YOUR INSTRUCTIONS:
For the data below, give again exactly the lines from the one containing "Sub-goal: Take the" through the one containing "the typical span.", both ends included, and no others.

ENTRIES SHOWN:
##########

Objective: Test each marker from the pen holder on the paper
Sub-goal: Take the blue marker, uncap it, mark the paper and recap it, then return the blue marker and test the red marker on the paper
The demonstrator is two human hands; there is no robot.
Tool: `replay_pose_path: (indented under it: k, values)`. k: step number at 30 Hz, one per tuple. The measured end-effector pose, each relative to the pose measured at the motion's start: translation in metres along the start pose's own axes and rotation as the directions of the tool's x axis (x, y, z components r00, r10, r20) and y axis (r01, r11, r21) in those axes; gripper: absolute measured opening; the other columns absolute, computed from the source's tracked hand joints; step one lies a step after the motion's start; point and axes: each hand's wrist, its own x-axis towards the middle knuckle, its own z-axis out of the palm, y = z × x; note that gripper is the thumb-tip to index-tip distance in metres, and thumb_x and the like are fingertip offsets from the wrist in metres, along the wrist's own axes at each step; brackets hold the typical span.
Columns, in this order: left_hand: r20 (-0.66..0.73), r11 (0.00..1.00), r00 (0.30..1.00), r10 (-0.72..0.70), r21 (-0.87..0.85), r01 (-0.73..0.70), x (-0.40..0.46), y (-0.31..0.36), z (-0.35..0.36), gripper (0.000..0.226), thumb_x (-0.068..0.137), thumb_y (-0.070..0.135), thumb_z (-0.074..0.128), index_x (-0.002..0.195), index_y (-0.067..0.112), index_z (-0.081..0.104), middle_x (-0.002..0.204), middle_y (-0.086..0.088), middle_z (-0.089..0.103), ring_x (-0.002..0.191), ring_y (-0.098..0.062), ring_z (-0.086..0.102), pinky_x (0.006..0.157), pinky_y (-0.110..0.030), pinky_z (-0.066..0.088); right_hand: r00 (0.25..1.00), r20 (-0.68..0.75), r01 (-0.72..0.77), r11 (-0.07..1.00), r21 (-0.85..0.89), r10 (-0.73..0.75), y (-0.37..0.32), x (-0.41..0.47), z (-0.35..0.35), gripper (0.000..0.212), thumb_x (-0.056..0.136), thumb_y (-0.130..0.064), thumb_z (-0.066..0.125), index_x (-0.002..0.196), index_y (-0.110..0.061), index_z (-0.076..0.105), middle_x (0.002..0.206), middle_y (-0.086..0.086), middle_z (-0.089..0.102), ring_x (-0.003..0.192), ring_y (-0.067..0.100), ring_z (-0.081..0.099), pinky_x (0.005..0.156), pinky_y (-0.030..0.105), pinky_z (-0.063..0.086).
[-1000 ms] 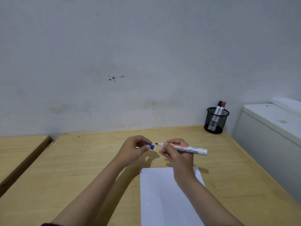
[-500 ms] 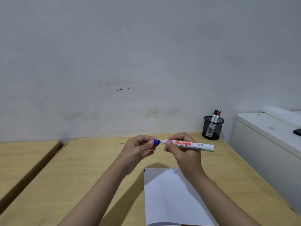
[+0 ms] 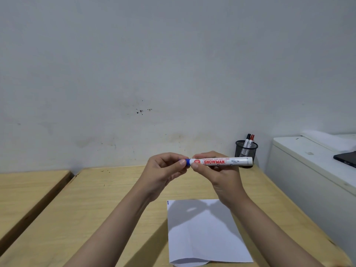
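I hold a white marker (image 3: pixel 221 162) with red lettering level in front of me, above the table. My right hand (image 3: pixel 215 170) grips its barrel. My left hand (image 3: pixel 165 170) pinches the blue cap (image 3: pixel 187 161), which sits on the marker's left end. Below my hands a white sheet of paper (image 3: pixel 202 232) lies on the wooden table (image 3: pixel 107 205), with a short blue mark (image 3: pixel 168 202) at its far left corner. A black mesh pen holder (image 3: pixel 245 153) stands at the back right with a black-capped marker (image 3: pixel 247 140) and a red-capped marker (image 3: pixel 251 140) in it.
A white cabinet (image 3: pixel 312 170) stands to the right of the table, with a dark flat device (image 3: pixel 346 159) on top. A second wooden surface (image 3: pixel 25 191) lies to the left across a gap. A grey wall rises behind.
The blue cap and the marker tip were apart, then came together; the cap is now on the marker. Both hands rose a little and the view tilted up.
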Motion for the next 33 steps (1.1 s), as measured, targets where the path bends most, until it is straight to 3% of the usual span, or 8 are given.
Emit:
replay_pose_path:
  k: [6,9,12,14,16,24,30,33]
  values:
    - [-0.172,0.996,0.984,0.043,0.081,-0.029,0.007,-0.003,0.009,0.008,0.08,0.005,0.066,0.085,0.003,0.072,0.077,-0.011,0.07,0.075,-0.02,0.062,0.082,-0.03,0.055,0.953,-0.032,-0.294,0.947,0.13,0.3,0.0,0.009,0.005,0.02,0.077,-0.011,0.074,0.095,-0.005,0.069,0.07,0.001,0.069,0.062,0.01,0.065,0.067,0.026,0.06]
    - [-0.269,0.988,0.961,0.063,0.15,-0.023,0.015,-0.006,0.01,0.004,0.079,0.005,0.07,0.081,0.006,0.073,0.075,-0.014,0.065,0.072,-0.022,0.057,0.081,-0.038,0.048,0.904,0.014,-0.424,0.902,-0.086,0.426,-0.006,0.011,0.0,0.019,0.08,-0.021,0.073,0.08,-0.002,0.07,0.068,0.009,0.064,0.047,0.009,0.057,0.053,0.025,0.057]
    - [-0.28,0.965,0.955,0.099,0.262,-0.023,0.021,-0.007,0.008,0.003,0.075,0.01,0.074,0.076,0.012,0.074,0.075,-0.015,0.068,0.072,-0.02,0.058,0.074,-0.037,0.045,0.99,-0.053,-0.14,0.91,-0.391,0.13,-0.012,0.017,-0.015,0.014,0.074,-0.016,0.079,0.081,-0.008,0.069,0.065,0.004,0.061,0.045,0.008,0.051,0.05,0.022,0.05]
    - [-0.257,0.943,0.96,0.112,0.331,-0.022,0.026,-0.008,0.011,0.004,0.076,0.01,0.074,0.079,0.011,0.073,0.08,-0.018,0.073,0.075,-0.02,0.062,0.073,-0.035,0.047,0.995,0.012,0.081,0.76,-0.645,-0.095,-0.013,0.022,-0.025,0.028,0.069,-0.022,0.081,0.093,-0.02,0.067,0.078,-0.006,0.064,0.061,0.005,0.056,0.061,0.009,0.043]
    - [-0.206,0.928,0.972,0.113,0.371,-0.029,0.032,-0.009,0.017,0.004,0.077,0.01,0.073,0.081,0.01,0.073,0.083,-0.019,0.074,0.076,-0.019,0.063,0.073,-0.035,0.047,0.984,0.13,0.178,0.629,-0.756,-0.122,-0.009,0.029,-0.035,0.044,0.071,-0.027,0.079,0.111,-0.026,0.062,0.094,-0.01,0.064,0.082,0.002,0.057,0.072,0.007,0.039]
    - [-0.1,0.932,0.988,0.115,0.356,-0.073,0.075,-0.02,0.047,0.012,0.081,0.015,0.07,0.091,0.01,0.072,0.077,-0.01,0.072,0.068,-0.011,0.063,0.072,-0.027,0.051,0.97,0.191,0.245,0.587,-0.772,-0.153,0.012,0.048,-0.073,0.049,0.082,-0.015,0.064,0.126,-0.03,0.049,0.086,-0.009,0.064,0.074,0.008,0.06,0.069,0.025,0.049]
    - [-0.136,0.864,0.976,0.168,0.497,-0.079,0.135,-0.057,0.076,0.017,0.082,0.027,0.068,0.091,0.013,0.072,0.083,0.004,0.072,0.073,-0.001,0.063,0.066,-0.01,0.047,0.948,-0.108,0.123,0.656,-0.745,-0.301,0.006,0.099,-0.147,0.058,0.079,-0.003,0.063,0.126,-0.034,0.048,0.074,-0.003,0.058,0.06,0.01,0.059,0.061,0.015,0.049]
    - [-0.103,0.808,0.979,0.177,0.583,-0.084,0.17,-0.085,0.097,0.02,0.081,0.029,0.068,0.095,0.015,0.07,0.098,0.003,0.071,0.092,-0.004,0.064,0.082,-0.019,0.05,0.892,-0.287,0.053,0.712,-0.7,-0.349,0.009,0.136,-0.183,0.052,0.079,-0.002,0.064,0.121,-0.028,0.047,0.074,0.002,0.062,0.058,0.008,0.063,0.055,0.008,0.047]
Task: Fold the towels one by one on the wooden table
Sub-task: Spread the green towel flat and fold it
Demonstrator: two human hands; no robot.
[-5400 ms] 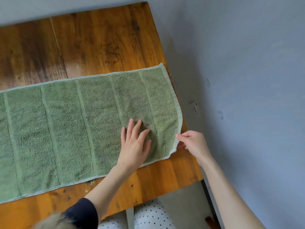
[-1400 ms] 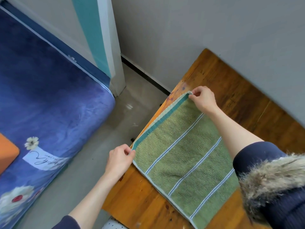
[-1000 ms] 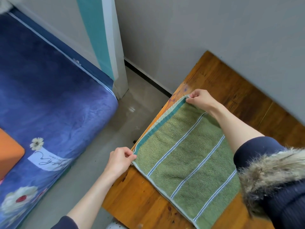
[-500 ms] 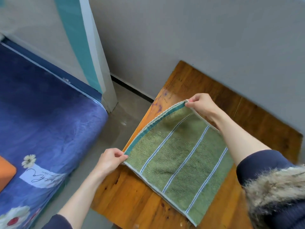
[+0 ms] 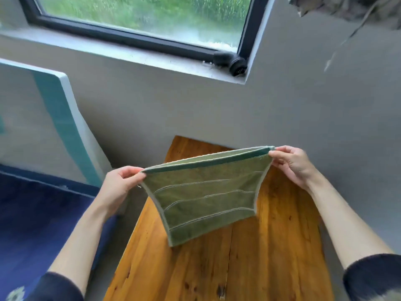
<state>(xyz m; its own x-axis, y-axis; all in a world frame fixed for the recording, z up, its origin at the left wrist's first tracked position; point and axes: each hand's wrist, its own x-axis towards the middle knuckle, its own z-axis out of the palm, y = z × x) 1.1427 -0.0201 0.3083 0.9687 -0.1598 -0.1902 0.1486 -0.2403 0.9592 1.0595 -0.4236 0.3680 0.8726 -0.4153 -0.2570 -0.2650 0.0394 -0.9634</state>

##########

TASK ANSWER:
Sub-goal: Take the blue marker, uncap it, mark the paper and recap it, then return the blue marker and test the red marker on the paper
The demonstrator is two human hands; there is no robot.
Tool: `replay_pose_path: (indented under it: k, values)`. k: step number at 30 Hz, one per tuple. The measured end-effector pose, each relative to the pose measured at the motion's start: translation in metres along the start pose's own axes and rotation as the directions of the tool's x axis (x, y, z components r00, r10, r20) and y axis (r01, r11, r21) in those axes; gripper: absolute measured opening; the other columns absolute, computed from the source's tracked hand joints; step one lies a step after the motion's start; point and axes: each hand's wrist, its own x-axis towards the middle knuckle, its own z-axis out of the palm, y = z × x; note that gripper is the thumb-tip to index-tip distance in metres, and thumb_x and the like are fingertip offsets from the wrist in metres, along the wrist's own axes at each step; brackets hold the typical span.

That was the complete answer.